4 -Il y a aussi un chantier théologiqueà développer:
(a) Quels modèles d’intégration et de diversité culturelledévelopper à partir des données bibliques: les discussions sur les «forts» et les «faibles», le travail d’intégration des non juifs dans l’Église primitive, etc. Comment appliquer ces modèles à nos situations?
(b) Si l'Écriture est appelée à être juge de nos cultures, quels seraient les points principaux où notre propre culture doit être corrigée par l'Écriture?, en quoi le dialogue peut-il être éclairant à cet endroit? Antoine Schluchter nous recommande, pour toute la question du regard biblique sur la culture, l’ouvrage de Charles-Daniel et Evelyne Maire, Parole de Dieu et culture des hommes (Éd. LLB, 350 p.).

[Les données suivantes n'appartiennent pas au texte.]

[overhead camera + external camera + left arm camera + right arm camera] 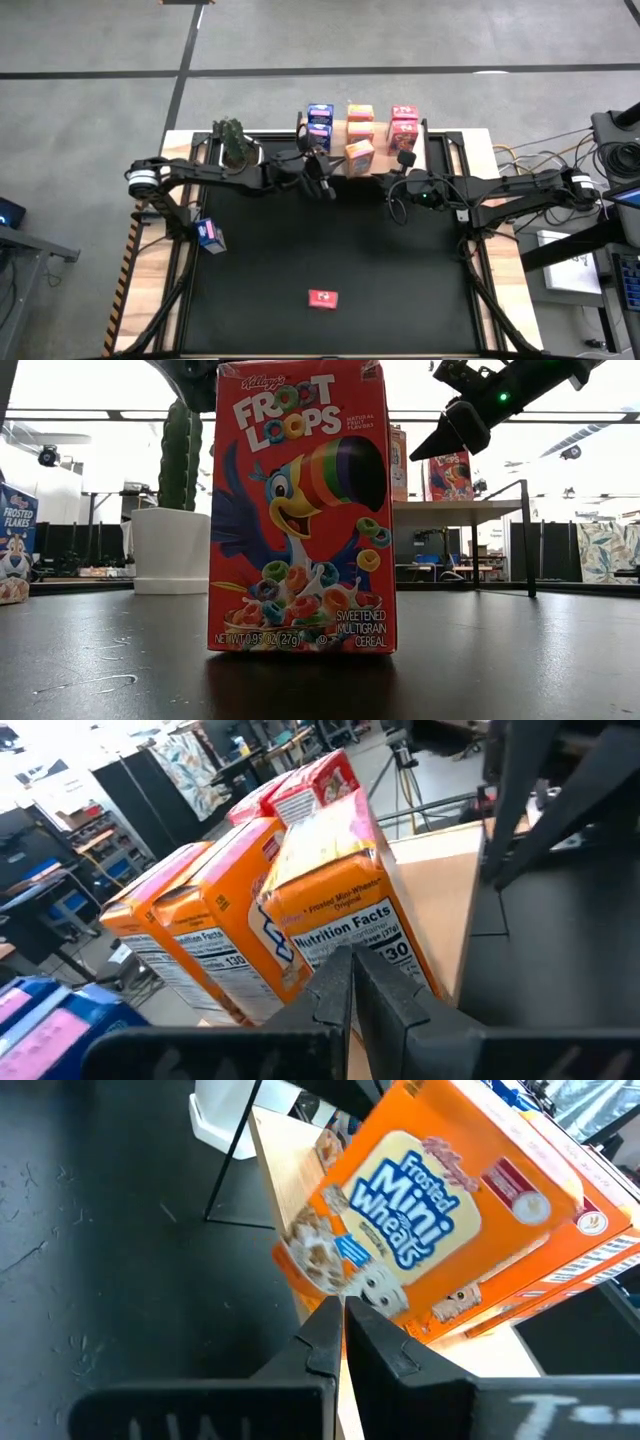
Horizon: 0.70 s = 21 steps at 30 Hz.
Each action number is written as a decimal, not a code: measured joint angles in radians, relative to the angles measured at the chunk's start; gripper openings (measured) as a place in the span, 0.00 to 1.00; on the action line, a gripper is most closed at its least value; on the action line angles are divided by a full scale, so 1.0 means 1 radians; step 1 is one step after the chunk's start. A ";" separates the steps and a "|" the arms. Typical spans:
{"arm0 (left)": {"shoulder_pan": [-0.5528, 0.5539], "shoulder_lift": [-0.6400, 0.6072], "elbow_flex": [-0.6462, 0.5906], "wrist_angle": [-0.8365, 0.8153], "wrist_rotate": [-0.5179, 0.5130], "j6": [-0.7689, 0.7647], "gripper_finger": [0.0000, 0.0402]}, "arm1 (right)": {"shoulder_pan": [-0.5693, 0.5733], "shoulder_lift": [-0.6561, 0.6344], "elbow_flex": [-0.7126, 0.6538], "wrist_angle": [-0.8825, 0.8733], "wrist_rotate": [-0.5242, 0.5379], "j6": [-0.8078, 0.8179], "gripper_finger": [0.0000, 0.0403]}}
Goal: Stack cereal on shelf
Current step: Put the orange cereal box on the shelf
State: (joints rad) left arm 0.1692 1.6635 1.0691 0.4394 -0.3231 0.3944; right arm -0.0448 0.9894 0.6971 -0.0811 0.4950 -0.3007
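Just ahead of the closed, empty left gripper [350,982] stood 1 light, crushable orange cardboard cereal box [345,910] (best pinched across its narrow sides).

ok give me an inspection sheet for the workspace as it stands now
surface: black mat on a wooden table, mostly bare
job's things: blue, orange and red cereal boxes grouped on the wooden shelf; front orange box sits askew; blue box loose at the mat's left edge; red box loose near the front
clutter: potted plant at the back left
end effectors: left end effector shut, empty, just in front of the shelf; right end effector shut, empty, beside the red boxes
cables: bundle off the table's right side
surroundings: grey floor, equipment to the right, no person seen
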 joint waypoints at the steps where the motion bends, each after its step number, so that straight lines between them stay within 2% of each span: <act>1: 0.002 0.009 0.000 0.013 0.000 0.005 0.00 | 0.000 0.000 0.000 0.000 0.000 0.001 0.02; 7: -0.007 0.006 0.000 0.010 -0.082 0.011 0.00 | 0.000 0.000 0.000 -0.004 -0.001 0.003 0.02; 14: -0.058 -0.023 0.000 -0.048 -0.082 0.007 0.00 | 0.000 0.000 -0.001 -0.032 -0.002 0.033 0.02; 21: -0.082 -0.008 0.000 -0.069 0.086 0.011 0.00 | 0.000 0.000 -0.001 -0.046 -0.001 0.039 0.02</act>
State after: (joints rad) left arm 0.0872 1.6558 1.0687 0.3707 -0.2369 0.4057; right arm -0.0448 0.9894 0.6964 -0.1268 0.4938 -0.2619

(c) On ne peut occulter que, sous couvert de culture, les diversités à affronter ne sont pas que culturelles: il y en a aussi de piété de conceptions théologiques. Il peut y avoir enrichissement; place, aussi, pour des arbitrages théologiques, des corrections de perspectives, des évaluations de pratiques à la lumière des Écritures (cf. le problème de certaines traditions, ou de certaines superstitions religieuses). Poursuivre le dialogue et baliser des repères sur ces questions difficiles pourraient être aussi un beau service à rendre aux différentes Églises confrontées à ces réalités.

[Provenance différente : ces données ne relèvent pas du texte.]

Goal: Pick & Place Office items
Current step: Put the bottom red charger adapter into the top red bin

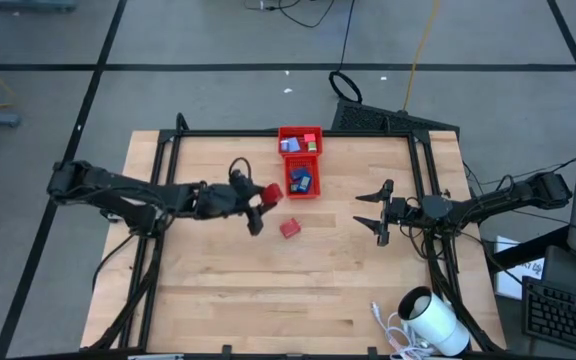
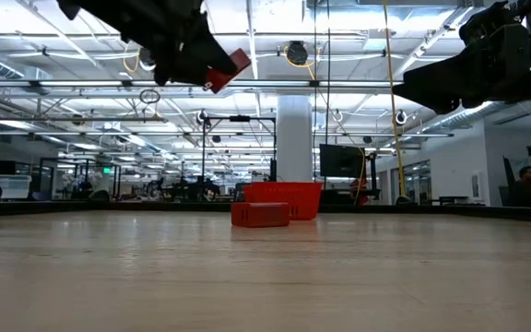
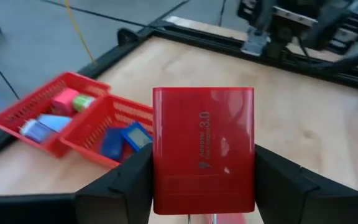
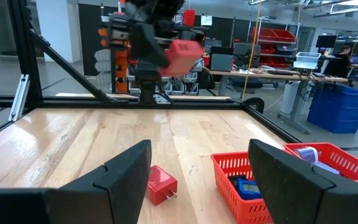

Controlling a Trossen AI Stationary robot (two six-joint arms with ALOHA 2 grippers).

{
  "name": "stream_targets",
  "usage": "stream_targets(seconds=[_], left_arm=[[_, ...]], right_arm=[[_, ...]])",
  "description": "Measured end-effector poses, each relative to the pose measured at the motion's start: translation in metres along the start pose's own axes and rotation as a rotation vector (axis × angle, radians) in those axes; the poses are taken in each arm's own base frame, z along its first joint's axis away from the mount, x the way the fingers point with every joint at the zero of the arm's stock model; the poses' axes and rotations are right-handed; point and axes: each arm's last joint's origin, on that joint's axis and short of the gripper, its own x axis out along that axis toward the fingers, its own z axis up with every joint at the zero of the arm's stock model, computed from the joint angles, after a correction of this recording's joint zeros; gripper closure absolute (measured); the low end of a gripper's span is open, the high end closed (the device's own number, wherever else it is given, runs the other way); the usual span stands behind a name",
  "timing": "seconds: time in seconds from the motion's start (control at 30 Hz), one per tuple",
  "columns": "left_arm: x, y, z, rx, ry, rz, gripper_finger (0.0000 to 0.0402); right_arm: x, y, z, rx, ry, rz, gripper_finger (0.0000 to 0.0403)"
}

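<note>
Left end effector (image 1: 259, 203) grips red piece (image 1: 271, 193) beside tray (image 1: 301, 186) rim.

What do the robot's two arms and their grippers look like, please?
Both arms are dark, slim and jointed, with cables running along them. The left gripper and the right gripper each end in two black fingers, broad and wedge-shaped seen close up. No markings are visible on them.

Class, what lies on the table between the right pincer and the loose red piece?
Only bare wood, as the high view shows: nothing sits between the right pincer and the red piece.
</note>
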Motion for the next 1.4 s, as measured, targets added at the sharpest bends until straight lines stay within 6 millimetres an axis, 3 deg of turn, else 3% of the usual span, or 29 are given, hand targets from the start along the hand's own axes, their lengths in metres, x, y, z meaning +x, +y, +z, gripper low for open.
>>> stream_targets(seconds=[0.43,0.8,1.17,1.4], left_arm=[[0.02,0.062,0.02,0.016,-0.059,0.028,0.019],[0.047,0.124,0.021,-0.024,-0.092,0.0,0.019],[0.076,0.156,0.016,-0.082,-0.217,-0.053,0.0185],[0.11,0.178,0.038,-0.109,-0.082,-0.006,0.019]], right_arm=[[0.0,0.0,0.0,0.0,0.0,0.0,0.014],[0.0,0.0,0.0,0.0,0.0,0.0,0.014],[0.0,0.0,0.0,0.0,0.0,0.0,0.014],[0.0,0.0,0.0,0.0,0.0,0.0,0.014]])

5-Une piste de prolongement pourrait concerner la théologie pastorale. Bernard Huck a illustré ce que peut impliquer la prise en compte de la diversité culturelle sur des aspects «classiques» du ministère pastoral. Il serait bon de pouvoir penser certains lieux de théologie pastorale à l’usage des Églises multiculturelles. Il y aurait un travail passionnant à faire, dans ce domaine, en ayant des approches à plusieurs voix, d’origines culturelles diverses, sur toutes sortes de thèmes de théologie pastorale. On pourrait imaginer un colloque: «Pour une théologie pastorale multiculturelle». Cette perspective pourrait aussi intéresser nos diverses unions Églises, lorsqu’elles traitent certains sujets de théologie pastorale, dans le choix des orateurs. Il y aurait là une manière utile de prolonger notre rencontre.

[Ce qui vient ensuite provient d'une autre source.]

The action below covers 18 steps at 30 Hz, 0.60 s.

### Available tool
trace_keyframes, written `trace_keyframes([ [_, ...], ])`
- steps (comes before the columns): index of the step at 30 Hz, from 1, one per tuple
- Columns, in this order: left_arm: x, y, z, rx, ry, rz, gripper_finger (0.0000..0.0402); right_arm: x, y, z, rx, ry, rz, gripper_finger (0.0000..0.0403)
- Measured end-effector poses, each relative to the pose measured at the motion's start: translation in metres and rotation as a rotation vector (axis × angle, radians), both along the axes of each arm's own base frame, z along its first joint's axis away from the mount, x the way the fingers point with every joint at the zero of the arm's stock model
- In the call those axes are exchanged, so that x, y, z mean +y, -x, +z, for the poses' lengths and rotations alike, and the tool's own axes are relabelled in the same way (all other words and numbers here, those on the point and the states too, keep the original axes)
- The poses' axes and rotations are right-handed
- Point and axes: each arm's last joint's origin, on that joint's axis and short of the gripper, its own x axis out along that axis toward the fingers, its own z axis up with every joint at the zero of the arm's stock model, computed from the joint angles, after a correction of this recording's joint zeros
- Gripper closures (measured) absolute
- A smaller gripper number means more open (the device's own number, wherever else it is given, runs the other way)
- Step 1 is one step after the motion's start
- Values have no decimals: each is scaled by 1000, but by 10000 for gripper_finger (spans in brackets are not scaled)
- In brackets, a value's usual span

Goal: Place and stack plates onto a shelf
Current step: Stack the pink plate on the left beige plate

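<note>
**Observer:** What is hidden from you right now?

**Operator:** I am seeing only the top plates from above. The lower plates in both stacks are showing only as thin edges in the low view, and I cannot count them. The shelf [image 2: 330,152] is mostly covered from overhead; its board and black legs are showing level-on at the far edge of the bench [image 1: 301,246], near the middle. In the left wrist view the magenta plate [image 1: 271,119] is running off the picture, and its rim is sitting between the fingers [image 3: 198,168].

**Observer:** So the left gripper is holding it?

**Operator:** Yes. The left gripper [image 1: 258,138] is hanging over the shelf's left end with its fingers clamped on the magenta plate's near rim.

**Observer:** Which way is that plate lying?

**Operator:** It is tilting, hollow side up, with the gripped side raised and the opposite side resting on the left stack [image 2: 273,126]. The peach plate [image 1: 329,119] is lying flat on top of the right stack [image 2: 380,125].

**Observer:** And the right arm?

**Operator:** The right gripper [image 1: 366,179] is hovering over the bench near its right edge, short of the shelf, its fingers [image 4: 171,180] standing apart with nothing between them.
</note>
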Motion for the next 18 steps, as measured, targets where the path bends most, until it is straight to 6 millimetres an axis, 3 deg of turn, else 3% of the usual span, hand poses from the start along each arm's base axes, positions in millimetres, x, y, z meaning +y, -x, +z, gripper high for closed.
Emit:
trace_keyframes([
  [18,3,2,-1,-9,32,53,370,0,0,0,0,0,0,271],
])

6 -Nous sommes partis, comme Ulysse, pour un grand périple... un «travail d’explorateur» comme l’a souligné plusieurs fois André Pownall, maître d’œuvre de cette consultation. Il est bon de savoir que nous ne sommes pas seuls, que d’autres travaillent aussi ces sujets, dans le domaine religieux ou séculier. Mais même Ulysse a eu besoin de son port d’attache, son île, Ithaque. Il est utile et bienfaisant de ne jamais oublier, dans nos «explorations», quels sont les «fondamentaux» qui demeurent, comme nos ancrages. En me demandant ce qui permet d’amorcer ou d’approfondir ce processus de dialogue multiculturel, il m’est apparu que, finalement, on en revient à des choses connues, fondamentales pour toute vie chrétienne. Le germe n’est-il pas contenu dans cette parole de l’apôtre Paul, toujours à vivre plus profondément? «Le fruit de l’Esprit, c’est l’amour, la joie, la paix, la patience, la bonté, la bienveillance, la foi, la douceur, la maîtrise de soi» (Ga 5.22).
L’Esprit nous lance sur la piste (cf. Ac 2.8 et 11). L’Esprit nous équipe sur la route. Faisons œuvre authentiquement spirituelle!